In addition to lowering of tariffs, the agreement also allowed easier movement of citizens from both countries. With its implementation, it became possible for some Singaporean citizens to reside in the United States for extended periods of time. Business people and traders with E1 or E2 visa are now allowed a two-year stay period but an indefinite extension is allowed. Professionals with H-1B1 visa are allowed to stay for a maximum period of up to 18 months but indefinite extension can be applied for. There is an annual quota of 5,400 visa for Singaporeans, but this quota has yet to be reached to date. Any unused quota is transferred to the general pool for use by citizens of other countries.

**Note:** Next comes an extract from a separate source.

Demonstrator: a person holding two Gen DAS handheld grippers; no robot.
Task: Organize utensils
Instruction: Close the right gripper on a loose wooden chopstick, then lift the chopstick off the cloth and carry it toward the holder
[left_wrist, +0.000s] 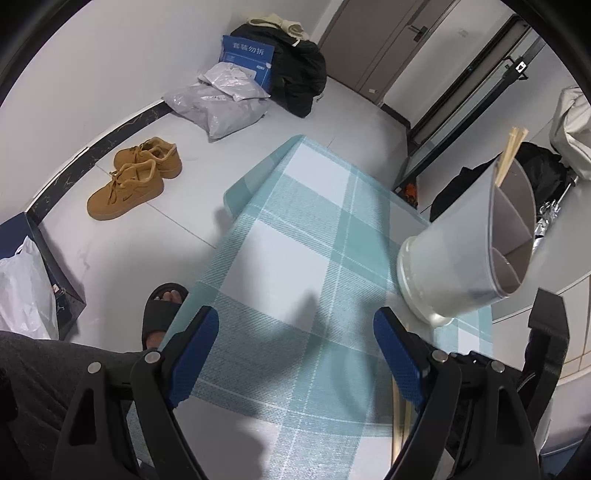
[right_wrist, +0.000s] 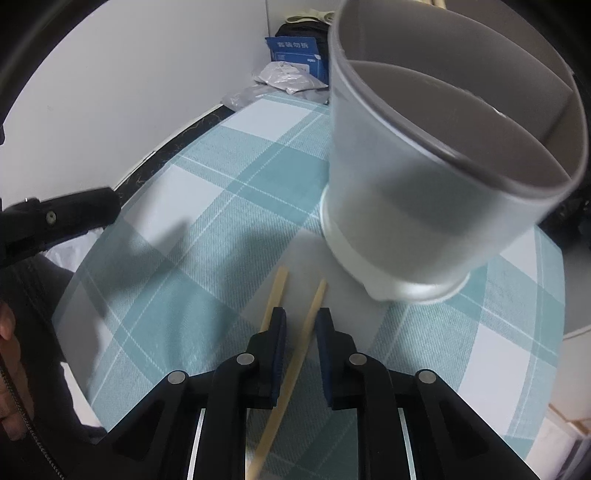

United States citizens coming to Singapore are allowed to work in most business occupations for 3 months without a visa or Professional Visit Pass.

==Competition chapter==

Chapter 12 of the agreement proscribes anti-competitive business conduct. The chapter broke new ground among U.S. FTAs for its obligations related to government enterprises. A government enterprise was a "covered entity" for purposes of the FTA if the Government of Singapore owned any special voting shares, with the exception of enterprises operating only for investing Singapore Government reserves. Even if the Singapore Government did not own any shares in an enterprise, enterprises with revenue over an adjusted threshold could still be a covered entity if there was "effective influence" from the Government. Effective influence exists where the government owns more than 50% of the voting rights, or can exercise substantial influence over the management. If the government owns less than 50% of the voting shares, but more than 20%, there is a presumption of effective influence that the Government of Singapore can rebut.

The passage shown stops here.